Gracias a personas que quisieron ayudarlo cuando tenía quince años y había alcanzado nada más el sexto grado, Elías ingresó en un internado de donde debió salir con la categoría de Obrero Calificado. Pero tan pronto concluyó el séptimo curso de educación elemental se resistió a continuar los estudios y, cuando iba a causar baja por incompatibilidad con el régimen educacional y disciplinario, lo fue por certificado médico, tras una trifulca en la que figuró en el papel de provocador y terminó con una chaveta encajada en el cráneo que le interesó de forma leve, pero con dosis de secuelas, la región encefálica.

“Un día que no debió llegar nunca, recién salido Luis Miguel del Servicio Militar, lo vi aparecer acompañado nuevamente de René y Elías —me dijo Mideiglys Ponce en el curso de una larga entrevista—. Hacía años que no se reunían y celebraron el reinicio de sus andanzas; sin embargo, esta vez las cosas pintaron mal desde el principio. Antes del mes, Luis Miguel comenzó a cambiar en el trato hacia mí y llegó a confesarme un robo masivo de palomas en el que participó junto a sus dos amigos.”

Para esa fecha Mideiglys tenía quince años y era madre de una niña de pocos meses de vida. Llevaba una unión accidentada junto a Luis Miguel, que la había sustraído de un hogar carente de relaciones afectivas en plena adolescencia, y él representaba para ella el sostén emocional dejado por la ausencia del papá desde los tiempos tempranos de la niñez. Mas las cosas no resultaban en la práctica de la manera que Mideiglys las había soñado: “Me sentía rechazada en la casa de sus padres y vivíamos al estilo gitano, alternando las noches en los hogares de parientes míos y amigos de él. En una ocasión le pedí que se incorporara al movimiento de microbrigadas obreras para que construyera nuestro propio apartamento, pero alguien en su familia se opuso con el argumento de que Luis Miguel era asmático.”

Eran los tiempos en que el mundo de ambos había comenzado a dar un vuelco con respecto al orden y las relaciones sustentadas por el principio del respeto y la consideración mutuos. “Relaciones de dependencia en lo que se refiere al comportamiento de Mideiglys hacia Luis Miguel, mientras que ella, en la escala de los valores del marido, ocupaba un espacio en el sitio de las propiedades u objetos”, así me definió tal unión el doctor Ernesto Pérez, especialista en Siquiatría del Instituto de Medicina Legal y jefe del equipo médico que atendió a ambos para expedir el examen de peritación mental, a reclamo de la Sala de los Delitos contra la Seguridad del Estado del Tribunal Provincial de la Ciudad de La Habana.

La mañana que visité a Mideiglys en una penitenciaría para mujeres, esperé encontrarla abrumada por el peso de la tragedia que ha sido su vida y me sorprendí al verla risueña y rozagante.
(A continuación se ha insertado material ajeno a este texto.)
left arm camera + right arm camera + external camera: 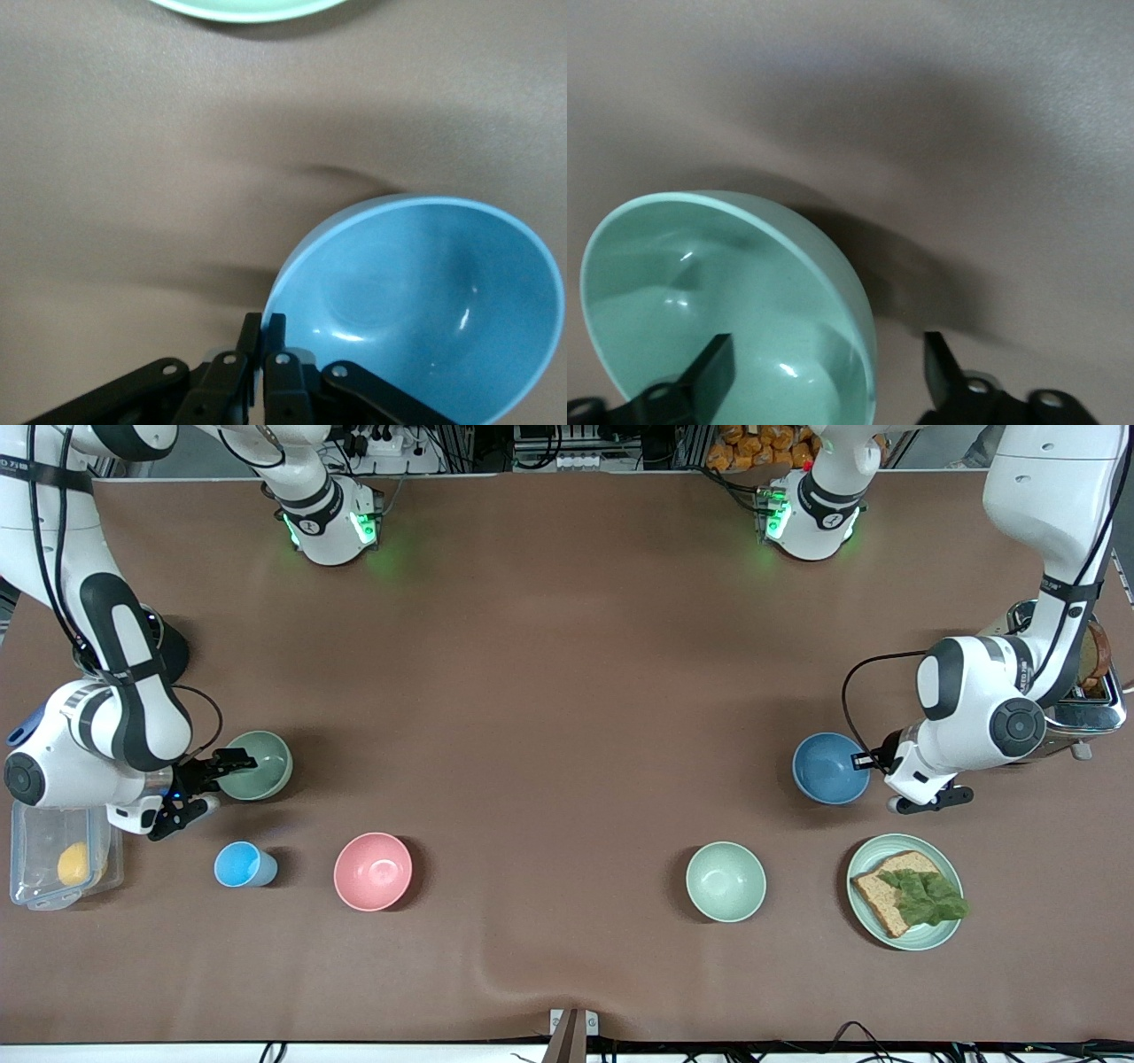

Vestía con gracia y pulcritud el uniforme y se adornaba el cabello con una cinta, pese a que estaba en el horario de trabajo del taller adonde la fueron a buscar. Desconocía que irían a entrevistarla. Desde el primer momento se prestó a ayudarme, aun cuando le aclaré que publicaría sus declaraciones y, en consecuencia, debía contar con su aprobación. “No estás obligada a hablar conmigo”, le dije, y me respondió: “Pregunta lo que quieras”.